_PROBLEM TO SOLVE_.
Would you reproduce the whole listing below without altering a single word?

———

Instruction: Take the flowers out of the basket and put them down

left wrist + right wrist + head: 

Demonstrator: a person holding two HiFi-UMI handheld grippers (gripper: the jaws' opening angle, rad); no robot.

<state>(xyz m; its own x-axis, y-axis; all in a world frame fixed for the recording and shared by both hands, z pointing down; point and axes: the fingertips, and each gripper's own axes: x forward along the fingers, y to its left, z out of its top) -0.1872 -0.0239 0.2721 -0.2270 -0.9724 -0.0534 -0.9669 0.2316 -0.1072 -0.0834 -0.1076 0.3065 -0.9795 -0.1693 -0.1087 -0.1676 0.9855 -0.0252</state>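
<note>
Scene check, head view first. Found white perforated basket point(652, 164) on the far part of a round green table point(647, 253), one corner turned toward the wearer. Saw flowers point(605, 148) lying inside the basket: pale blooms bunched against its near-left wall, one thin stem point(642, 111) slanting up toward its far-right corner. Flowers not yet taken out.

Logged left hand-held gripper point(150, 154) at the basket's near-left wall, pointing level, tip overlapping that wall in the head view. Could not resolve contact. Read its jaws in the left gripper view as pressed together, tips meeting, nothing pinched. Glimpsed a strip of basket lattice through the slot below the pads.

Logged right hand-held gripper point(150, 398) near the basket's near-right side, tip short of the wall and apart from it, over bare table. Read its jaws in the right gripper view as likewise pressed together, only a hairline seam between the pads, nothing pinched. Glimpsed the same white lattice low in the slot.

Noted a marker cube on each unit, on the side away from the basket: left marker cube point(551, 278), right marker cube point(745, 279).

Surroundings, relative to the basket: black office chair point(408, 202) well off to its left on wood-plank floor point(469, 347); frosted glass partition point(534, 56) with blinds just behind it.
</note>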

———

_PROBLEM SOLUTION_.
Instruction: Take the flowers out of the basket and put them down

left wrist + right wrist + head: 

Demonstrator: a person holding two HiFi-UMI handheld grippers (gripper: the jaws' opening angle, rad); no robot.

<state>(xyz m; its own x-axis, y-axis; all in a world frame fixed for the recording and shared by both hands, z pointing down; point and axes: the fingertips, and each gripper's own axes: x forward along the fingers, y to its left, z out of its top) -0.1872 -0.0239 0.2721 -0.2270 -0.9724 -0.0534 -0.9669 0.2316 -0.1072 -0.0834 -0.1076 0.3065 -0.9795 -0.1693 -0.1087 -0.1676 0.9855 -0.0252</state>
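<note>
Scene check, head view first. Found white perforated basket point(652, 164) on the far part of a round green table point(647, 253), one corner turned toward the wearer. Saw flowers point(605, 148) lying inside the basket: pale blooms bunched against its near-left wall, one thin stem point(642, 111) slanting up toward its far-right corner. Flowers not yet taken out.

Logged left hand-held gripper point(150, 154) at the basket's near-left wall, pointing level, tip overlapping that wall in the head view. Could not resolve contact. Read its jaws in the left gripper view as pressed together, tips meeting, nothing pinched. Glimpsed a strip of basket lattice through the slot below the pads.

Logged right hand-held gripper point(150, 398) near the basket's near-right side, tip short of the wall and apart from it, over bare table. Read its jaws in the right gripper view as likewise pressed together, only a hairline seam between the pads, nothing pinched. Glimpsed the same white lattice low in the slot.

Noted a marker cube on each unit, on the side away from the basket: left marker cube point(551, 278), right marker cube point(745, 279).

Surroundings, relative to the basket: black office chair point(408, 202) well off to its left on wood-plank floor point(469, 347); frosted glass partition point(534, 56) with blinds just behind it.
</note>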

The work on this exercise is complete.